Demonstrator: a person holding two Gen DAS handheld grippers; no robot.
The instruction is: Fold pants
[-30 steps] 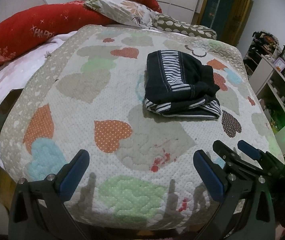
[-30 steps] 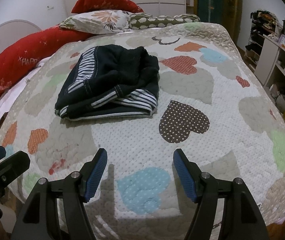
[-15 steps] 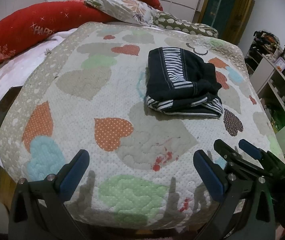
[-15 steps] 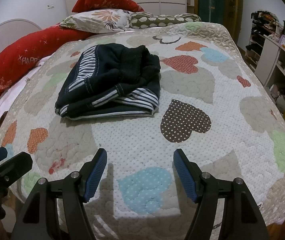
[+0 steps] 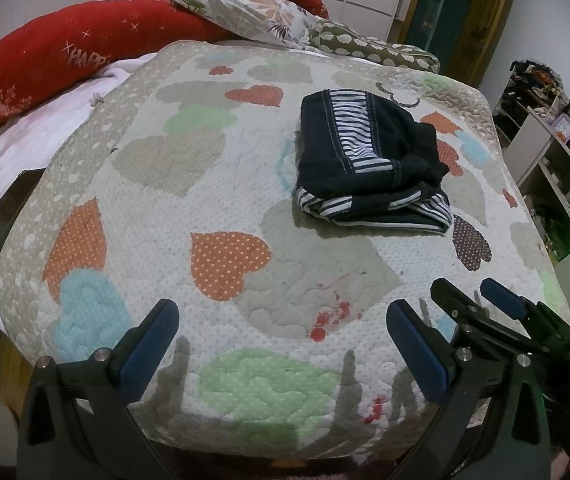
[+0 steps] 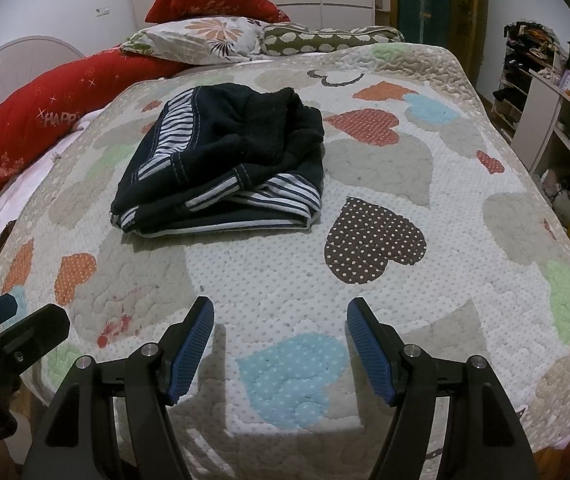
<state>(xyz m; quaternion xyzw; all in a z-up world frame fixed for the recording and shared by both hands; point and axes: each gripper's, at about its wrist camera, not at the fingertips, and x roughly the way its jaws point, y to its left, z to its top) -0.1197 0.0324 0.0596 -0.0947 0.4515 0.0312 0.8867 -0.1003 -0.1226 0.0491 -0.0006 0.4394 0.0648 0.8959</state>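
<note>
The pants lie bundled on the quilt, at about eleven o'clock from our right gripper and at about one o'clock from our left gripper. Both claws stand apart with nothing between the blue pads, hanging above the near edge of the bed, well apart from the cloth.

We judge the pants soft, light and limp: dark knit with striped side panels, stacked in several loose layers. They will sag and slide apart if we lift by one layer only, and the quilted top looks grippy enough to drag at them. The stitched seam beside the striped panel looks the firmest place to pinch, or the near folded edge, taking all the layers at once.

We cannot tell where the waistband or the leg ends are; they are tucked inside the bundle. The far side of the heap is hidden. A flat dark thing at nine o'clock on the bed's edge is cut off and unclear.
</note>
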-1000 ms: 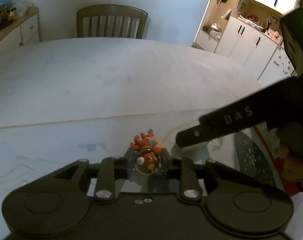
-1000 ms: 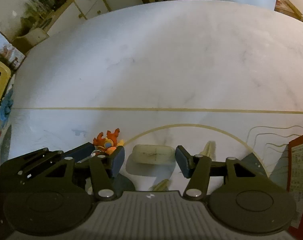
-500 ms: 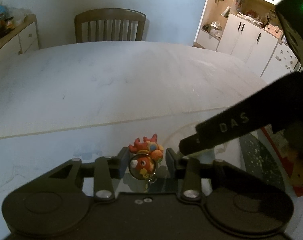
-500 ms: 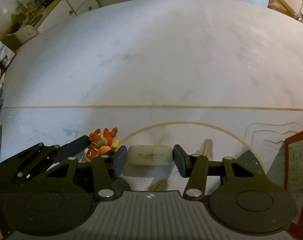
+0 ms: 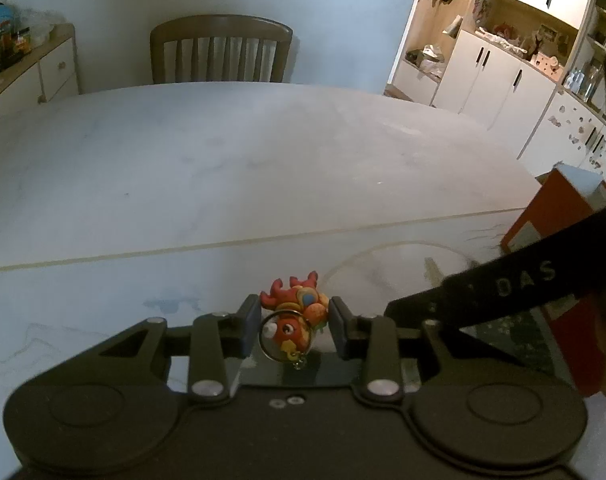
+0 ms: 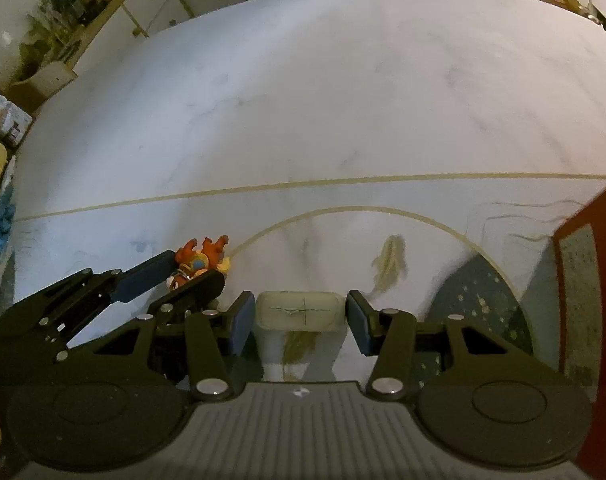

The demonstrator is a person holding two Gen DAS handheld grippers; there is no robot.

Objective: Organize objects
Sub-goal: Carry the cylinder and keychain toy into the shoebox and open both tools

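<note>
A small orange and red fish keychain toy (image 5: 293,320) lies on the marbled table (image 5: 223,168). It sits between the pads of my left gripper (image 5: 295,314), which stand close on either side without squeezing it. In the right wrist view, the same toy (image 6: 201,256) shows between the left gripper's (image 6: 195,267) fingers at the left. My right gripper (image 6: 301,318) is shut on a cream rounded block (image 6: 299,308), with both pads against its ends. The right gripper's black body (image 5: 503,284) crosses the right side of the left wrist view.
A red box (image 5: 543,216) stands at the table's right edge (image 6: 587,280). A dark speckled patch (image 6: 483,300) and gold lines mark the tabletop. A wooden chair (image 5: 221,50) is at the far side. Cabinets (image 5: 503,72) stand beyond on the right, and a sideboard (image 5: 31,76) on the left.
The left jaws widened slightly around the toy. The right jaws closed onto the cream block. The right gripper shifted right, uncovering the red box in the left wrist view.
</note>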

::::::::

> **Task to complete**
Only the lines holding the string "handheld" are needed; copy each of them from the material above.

> **Exercise output**
Demonstrator: a person holding two Gen DAS handheld grippers; no robot.
The demonstrator is a person holding two Gen DAS handheld grippers; there is no robot.

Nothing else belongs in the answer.